The administration of antibiotics as a prophylactic measure was not carried out. To control the environment in the operating room, aseptic use of personal protective equipment suitable for sterile surgery and antisepsis of the area to be operated. Animals were monitored daily for signs of pain (hair bristling and anorexia), behavioral changes (lethargy and drowsiness), or neurological (ambulation and head deviation) damage and/or infectious. Although it is an invasive surgery, the animals showed normal behavior of the species and ingestion of food and water.

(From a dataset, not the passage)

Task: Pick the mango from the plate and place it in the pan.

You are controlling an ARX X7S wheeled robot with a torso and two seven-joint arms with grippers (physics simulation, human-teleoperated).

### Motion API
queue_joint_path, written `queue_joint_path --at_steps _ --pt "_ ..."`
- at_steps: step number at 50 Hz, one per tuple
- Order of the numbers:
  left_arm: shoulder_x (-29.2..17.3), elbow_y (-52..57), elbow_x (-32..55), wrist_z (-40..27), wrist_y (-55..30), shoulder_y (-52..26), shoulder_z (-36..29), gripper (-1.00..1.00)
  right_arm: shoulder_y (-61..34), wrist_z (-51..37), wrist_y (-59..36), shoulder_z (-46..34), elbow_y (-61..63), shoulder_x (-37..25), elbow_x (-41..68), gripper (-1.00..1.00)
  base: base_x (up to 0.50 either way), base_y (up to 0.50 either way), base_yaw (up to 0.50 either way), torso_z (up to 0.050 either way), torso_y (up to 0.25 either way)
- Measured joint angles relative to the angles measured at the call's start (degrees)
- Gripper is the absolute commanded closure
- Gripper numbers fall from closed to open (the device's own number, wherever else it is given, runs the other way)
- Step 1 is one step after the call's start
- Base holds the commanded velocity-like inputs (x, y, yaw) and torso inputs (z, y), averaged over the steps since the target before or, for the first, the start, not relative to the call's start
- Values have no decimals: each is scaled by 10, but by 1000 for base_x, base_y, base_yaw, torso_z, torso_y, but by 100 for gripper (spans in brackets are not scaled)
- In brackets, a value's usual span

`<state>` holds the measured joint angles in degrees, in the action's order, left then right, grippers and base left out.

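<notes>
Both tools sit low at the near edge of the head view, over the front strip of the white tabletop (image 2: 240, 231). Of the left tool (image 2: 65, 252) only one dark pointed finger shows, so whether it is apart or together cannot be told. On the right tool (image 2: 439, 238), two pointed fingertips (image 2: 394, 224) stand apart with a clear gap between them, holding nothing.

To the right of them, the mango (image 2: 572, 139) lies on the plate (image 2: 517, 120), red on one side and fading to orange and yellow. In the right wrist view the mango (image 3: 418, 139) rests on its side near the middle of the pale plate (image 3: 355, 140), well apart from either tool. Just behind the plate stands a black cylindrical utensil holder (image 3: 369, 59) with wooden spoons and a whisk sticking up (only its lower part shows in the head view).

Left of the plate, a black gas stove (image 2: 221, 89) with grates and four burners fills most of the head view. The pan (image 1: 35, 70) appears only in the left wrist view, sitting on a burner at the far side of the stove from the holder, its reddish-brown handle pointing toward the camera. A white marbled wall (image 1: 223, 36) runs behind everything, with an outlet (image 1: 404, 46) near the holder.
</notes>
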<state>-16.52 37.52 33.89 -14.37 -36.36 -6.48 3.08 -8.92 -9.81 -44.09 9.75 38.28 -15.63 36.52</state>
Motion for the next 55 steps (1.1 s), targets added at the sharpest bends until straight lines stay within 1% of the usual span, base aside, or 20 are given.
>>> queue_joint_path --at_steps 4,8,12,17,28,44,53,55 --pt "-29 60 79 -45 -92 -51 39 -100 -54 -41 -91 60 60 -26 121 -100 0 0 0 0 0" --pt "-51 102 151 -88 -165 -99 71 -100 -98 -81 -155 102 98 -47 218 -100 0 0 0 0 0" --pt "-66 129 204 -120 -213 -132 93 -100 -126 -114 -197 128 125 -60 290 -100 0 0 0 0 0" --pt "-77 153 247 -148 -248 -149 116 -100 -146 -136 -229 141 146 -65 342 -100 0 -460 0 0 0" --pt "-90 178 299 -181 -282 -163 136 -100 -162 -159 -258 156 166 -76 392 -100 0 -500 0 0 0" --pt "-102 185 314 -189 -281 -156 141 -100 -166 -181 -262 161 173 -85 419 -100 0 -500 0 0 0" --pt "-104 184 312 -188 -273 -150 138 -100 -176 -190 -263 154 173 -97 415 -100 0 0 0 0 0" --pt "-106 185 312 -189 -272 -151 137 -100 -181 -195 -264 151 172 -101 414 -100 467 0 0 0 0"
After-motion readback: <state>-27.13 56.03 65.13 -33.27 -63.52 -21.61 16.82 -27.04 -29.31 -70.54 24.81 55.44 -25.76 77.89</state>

Euthanasia and specimen collection

In the pre-set from 8:00 AM, with 2 h fasting, the animals were anesthetized and 4 mL of blood was collected from each animal by cardiac puncture into sterile test tubes. The animals were then given an overdose of thiopental sodium, intraperitoneally, for completion of euthanasia.

Serum biochemistry

Calcium, magnesium, and phosphorus

The determination of calcium (Ca) levels was performed by the Arzenazo DiaSys III method, the determination of phosphorus (P) by the Mobilidato DiaSys UV method, and determination of magnesium (Mg) by the Xilidil DiaSys method.

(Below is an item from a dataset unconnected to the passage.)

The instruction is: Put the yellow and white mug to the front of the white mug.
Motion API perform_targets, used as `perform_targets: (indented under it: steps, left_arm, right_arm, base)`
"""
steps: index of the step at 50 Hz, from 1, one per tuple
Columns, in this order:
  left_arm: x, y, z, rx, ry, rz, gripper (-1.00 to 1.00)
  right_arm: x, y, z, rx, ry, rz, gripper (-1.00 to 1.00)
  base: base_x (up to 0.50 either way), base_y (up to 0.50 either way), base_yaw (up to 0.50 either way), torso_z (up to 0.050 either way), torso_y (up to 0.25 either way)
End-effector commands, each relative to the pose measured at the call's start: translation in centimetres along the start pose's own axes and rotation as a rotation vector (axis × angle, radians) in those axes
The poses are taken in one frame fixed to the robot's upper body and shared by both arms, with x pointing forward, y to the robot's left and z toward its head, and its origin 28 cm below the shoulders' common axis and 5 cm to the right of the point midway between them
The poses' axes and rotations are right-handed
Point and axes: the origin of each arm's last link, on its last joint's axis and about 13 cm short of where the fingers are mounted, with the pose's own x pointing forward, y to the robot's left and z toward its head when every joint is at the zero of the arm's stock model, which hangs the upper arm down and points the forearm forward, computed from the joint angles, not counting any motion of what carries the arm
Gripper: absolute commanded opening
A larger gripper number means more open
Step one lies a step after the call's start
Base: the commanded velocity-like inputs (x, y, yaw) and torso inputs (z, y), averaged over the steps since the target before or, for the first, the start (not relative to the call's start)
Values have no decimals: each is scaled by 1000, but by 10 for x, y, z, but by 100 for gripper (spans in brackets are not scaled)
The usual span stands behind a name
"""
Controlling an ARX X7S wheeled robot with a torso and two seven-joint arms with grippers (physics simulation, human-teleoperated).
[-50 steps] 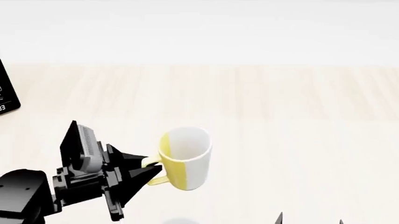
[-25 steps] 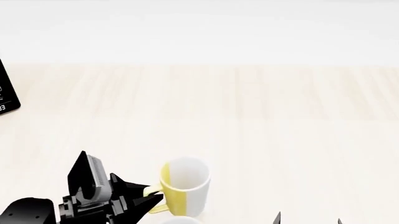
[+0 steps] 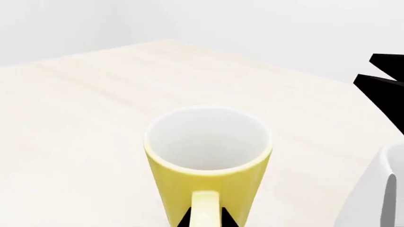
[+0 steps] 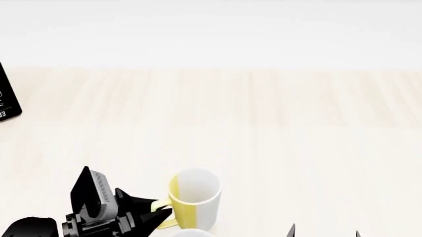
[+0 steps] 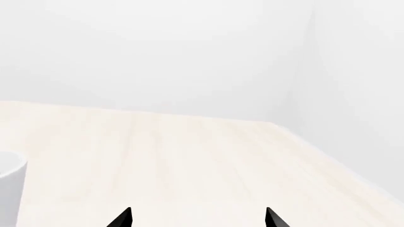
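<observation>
Yellow and white mug (image 4: 192,199) sits upright near the front edge of the table (image 4: 264,123), at the bottom of the head view, mouth up; it is empty, white inside bare in the left wrist view (image 3: 207,156); left gripper (image 4: 158,215) is clenched on its yellow handle, fingers either side of the loop, so the mug lies straight ahead of that gripper with the handle pointing back at it; whether the base is touching the table or just above it I cannot tell.

White mug (image 4: 189,233) shows only as a sliver of rim at the very bottom of the head view, just beside the held mug on the robot's side; in the left wrist view its wall (image 3: 379,189) stands close alongside, apart, no contact visible; its inside is not visible, contents unknown; the white edge in the right wrist view (image 5: 9,184) is probably the same mug.

Right gripper (image 5: 197,217) is spread wide, holding nothing, fingertips only in view, hanging near the table's front edge; left arm is plainly the working one.

Judgement: the mug looks roughly at its target spot next to the white mug; what is left is confirming it is seated, then letting go of the handle and backing off without nudging the neighbour; the tight gap between the two mugs is the risk.
</observation>
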Motion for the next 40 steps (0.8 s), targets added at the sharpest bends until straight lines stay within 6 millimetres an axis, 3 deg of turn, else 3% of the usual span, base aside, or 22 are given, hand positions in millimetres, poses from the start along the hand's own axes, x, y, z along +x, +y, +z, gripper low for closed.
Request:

Albumin and alkaline phosphatase

The determination of albumin (ALB) and alkaline phosphatase (ALP) was performed by using Automation Architect (Abbot Diagnostics) in blood serum.

Bone mineral dosage-proportion of Ca, P, and Mg

We reserved the left tibia of each animal, deposited individually in porcelain crucibles in an oven at a temperature of 100°C for 2 h, and determined the proportion of Ca, P, and Mg using atomic absorption spectrometry (Shimadzu AA-6300).

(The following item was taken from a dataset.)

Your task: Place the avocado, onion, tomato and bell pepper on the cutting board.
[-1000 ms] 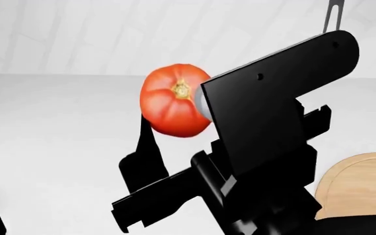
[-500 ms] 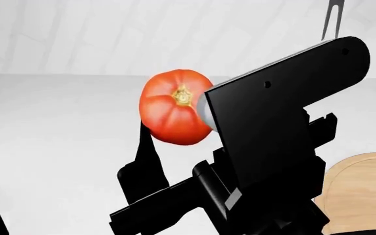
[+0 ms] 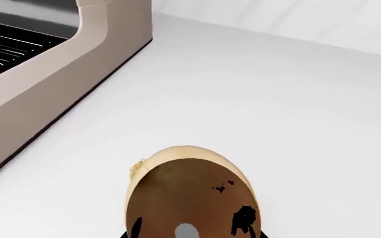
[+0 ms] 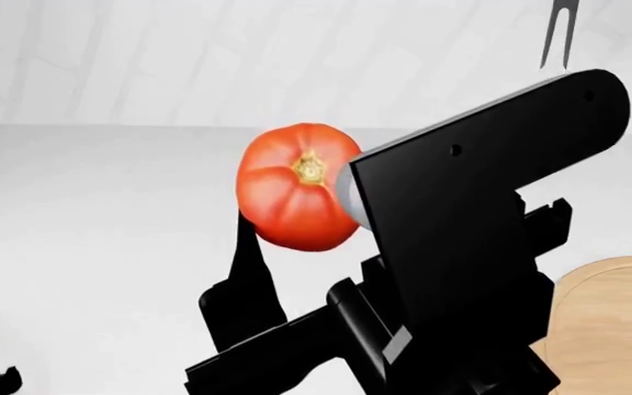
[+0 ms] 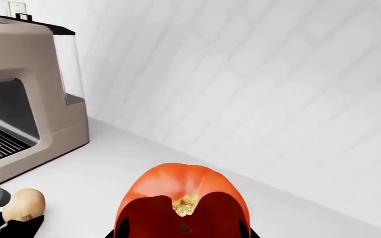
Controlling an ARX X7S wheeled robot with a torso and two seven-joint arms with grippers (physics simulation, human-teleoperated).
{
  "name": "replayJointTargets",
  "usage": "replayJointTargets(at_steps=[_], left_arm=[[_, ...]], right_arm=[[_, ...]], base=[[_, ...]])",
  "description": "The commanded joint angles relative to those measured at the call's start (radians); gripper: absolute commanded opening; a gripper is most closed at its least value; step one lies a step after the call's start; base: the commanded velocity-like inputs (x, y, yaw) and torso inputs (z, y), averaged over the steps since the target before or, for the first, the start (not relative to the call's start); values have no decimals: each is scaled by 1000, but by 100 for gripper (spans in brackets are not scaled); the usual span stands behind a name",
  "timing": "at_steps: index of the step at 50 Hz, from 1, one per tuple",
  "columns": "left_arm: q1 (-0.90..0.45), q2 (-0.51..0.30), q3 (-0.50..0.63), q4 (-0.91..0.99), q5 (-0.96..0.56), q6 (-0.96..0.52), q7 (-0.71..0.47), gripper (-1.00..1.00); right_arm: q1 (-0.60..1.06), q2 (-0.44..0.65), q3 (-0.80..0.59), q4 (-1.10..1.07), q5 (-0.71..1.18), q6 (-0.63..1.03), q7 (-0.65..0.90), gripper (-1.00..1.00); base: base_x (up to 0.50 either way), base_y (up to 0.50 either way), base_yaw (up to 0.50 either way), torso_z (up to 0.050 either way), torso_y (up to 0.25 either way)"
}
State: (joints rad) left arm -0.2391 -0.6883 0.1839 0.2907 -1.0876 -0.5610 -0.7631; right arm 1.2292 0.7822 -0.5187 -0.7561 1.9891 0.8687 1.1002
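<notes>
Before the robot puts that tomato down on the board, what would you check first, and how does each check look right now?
1. Tomato held by the right gripper: ok, it is lifted clear of the counter.
2. Grip looks firm: cannot tell, the pads are mostly hidden behind the fruit.
3. Board within sight: ok, its edge shows to the robot's right.
4. Landing spot on the board free: cannot tell, the arm covers most of it.
5. Onion held in the left gripper: ok, it fills that wrist view, above the counter.
6. Coffee machine clear of the path: ok, it stands off to the left.
</notes>
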Motion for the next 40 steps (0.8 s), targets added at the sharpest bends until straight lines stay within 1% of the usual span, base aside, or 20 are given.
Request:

Collection and processing material for histological analysis of bone repair

The skullcap was removed, immersed in 10% formaldehyde solution in PBS (isotonic saline solution buffered with sodium phosphate), pH 7.2-7.4, for at least 24 h. After fixation, the caps were decalcified in a solution of 10% nitric acid for 2 h at 60°C. They were then washed in distilled water, dehydrated in increasing battery of alcohol, cleared in xylene, and embedded in paraffin. The samples were sectioned in semi-serial cuts 5-μm thick and stained with hematoxylin-eosin and Masson's trichrome.

Statistics

Statistical analysis was conducted by using Student's t test for independent samples, adopting a 5% statistical significance (P < 0.05). The software used for data analysis was STATA version 9.0.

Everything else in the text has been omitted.